Não tinha jeito. Não sentia que ia conseguir, mas tinha que pegar a criatura. Dessa vez Euclides nem esperou a dor passar. Nem sentiu quando já estava na boca da caverna. Dessa vez não levaria nada. Desfez o tacape e deixou tudo ali no chão: a pedra, o toco e o xale. Entrou na caverna sem medo. Sem nada. Quase nu.
Dessa vez teve que entrar mais ainda, de modo que não via mais a entrada. Estava no completo breu. A mordida, dessa vez, foi nas costas. Mas teve uma coisa: ele não gritou, não deu um pio, mas conseguiu ouvir o seu grito vindo de longe. O seu mesmo grito, seu uivo. Alguém o soltara por ele. Mas não pode pensar muito no assunto, perdeu os sentidos rapidamente.

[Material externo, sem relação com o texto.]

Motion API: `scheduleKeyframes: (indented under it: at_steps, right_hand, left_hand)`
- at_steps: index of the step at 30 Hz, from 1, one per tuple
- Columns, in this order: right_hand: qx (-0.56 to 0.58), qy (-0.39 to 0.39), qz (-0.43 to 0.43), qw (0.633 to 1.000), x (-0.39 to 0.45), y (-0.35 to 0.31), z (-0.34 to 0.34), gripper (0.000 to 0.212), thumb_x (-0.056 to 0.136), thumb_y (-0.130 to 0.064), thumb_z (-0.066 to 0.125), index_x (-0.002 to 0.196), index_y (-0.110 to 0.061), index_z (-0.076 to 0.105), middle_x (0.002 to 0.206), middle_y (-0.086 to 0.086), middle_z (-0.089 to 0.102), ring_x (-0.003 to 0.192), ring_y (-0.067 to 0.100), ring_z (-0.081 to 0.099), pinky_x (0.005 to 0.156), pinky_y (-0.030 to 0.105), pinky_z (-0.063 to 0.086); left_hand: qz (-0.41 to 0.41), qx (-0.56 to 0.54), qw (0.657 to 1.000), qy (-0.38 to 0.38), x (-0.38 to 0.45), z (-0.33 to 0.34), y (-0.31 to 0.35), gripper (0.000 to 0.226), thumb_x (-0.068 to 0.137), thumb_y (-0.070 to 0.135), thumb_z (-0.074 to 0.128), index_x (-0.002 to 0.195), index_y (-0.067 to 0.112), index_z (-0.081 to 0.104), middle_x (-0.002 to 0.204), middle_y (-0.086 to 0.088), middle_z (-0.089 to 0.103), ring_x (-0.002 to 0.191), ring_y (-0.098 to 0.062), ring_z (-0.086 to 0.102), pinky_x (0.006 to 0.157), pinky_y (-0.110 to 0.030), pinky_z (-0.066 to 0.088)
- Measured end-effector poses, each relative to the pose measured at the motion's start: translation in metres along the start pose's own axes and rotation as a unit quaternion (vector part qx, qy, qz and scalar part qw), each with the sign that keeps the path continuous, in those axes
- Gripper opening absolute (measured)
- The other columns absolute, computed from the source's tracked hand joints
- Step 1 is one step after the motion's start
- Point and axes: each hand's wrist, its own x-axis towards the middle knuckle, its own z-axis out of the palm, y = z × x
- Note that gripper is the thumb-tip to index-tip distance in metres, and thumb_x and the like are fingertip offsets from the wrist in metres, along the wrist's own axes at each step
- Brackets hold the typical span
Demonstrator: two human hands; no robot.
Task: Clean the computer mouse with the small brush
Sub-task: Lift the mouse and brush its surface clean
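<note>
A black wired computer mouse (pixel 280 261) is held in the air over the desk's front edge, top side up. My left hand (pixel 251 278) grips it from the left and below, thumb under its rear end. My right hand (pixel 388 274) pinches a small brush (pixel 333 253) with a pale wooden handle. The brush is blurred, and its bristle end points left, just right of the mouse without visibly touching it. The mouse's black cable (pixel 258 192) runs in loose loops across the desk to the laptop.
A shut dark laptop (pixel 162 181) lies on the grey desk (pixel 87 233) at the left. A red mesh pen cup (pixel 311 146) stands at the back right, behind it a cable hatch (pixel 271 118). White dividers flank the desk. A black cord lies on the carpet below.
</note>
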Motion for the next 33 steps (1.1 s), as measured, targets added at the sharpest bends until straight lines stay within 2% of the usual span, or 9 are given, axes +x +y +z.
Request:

A primeira coisa que ouviu foi o crepitar do fogo. Uma fogueira. Abriu os olhos e, lentamente foi discernindo as figuras que o cercavam, estirado no chão. Uma mulher muito velha, dois cachorros enormes, um homem sem uma das pernas, um homem negro de branco, um homem branco de negro, um casal lindo de índios, uma cobra imensa, com dois grandes olhos e dois cachorros gigantescos.
- Dá, dá, sim. – sorriu o homem de preto.
- Claro que dá, foi perfeito. – sussurou a índia.
- Dá o quê? - perguntou Euclides.
Lá longe ouviu-se um longo e desesperado grito.
- Esse grito é meu!
- Não é mais – homem falou suspirando – Não é mais seu. Mas você poderá vê-lo toda noite.
- De quem estão falando? O que será dele?
- Vai berrar, ué! Vai berrar pela eternidade.
- Onde ele está?
- Sabe, você esqueceu suas coisas na entrada da gruta. - disse a velha.
- Mas de noite vai poder tê-las. - falou o homem de preto.
- O que vai ser de mim? - implorou Euclides.
- Você é meu Corpo Seco.
- Mas o que é corpo seco?
- Pesquise, meu menino, tem muito livro por aí... – riu a velha.
- Com essas feridas, eu vou morrer!
- A gente não morre, rapaz. A gente não morre nunca! - e o cão arrancou-lhe mais um pedaço.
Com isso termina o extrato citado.